___ Dataset content

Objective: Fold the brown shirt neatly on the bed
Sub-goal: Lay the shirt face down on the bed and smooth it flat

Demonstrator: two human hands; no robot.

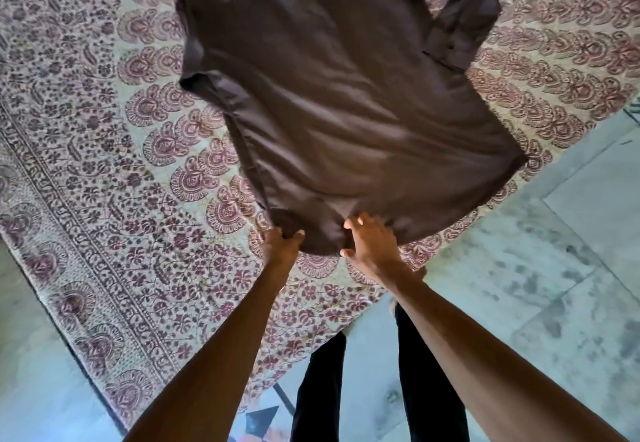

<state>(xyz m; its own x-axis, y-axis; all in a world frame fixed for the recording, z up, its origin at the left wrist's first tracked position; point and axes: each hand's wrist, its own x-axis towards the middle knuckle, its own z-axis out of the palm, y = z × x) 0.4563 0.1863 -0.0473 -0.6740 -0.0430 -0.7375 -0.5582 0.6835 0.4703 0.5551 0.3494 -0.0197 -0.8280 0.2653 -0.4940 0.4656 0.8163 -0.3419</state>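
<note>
The brown shirt [346, 102] lies spread out, back side up, on the bed's patterned cover [104, 150]. Its hem points toward me and its collar end lies at the top of the view. One sleeve is folded in at the left and the other lies at the upper right. My left hand [282, 246] pinches the hem at its near left corner. My right hand [372, 244] rests on the hem just to the right, fingers spread over the cloth, thumb under the edge; whether it grips the fabric is unclear.
The bed's corner points toward me, with pale marble floor [554, 268] to the right and below. My legs in dark trousers [426, 389] stand at the bed's near corner. More floor shows at the lower left.
</note>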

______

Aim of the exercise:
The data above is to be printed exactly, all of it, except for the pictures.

Exercise output:
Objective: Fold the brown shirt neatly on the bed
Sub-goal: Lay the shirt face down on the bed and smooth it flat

Demonstrator: two human hands; no robot.


<state>(xyz m; its own x-axis, y-axis; all in a world frame fixed for the recording, z up, its origin at the left wrist's first tracked position; point and axes: each hand's wrist, its own x-axis towards the middle knuckle, its own z-axis out of the palm, y = z × x) 0.4563 0.1863 -0.0473 -0.6740 -0.0430 -0.7375 -0.5582 0.6835 0.4703 0.5551 0.3494 -0.0197 -0.8280 0.2653 -0.4940 0.4656 0.8163 -0.3419</state>
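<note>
The brown shirt [346, 102] lies spread out, back side up, on the bed's patterned cover [104, 150]. Its hem points toward me and its collar end lies at the top of the view. One sleeve is folded in at the left and the other lies at the upper right. My left hand [282, 246] pinches the hem at its near left corner. My right hand [372, 244] rests on the hem just to the right, fingers spread over the cloth, thumb under the edge; whether it grips the fabric is unclear.
The bed's corner points toward me, with pale marble floor [554, 268] to the right and below. My legs in dark trousers [426, 389] stand at the bed's near corner. More floor shows at the lower left.
</note>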

This concludes the output.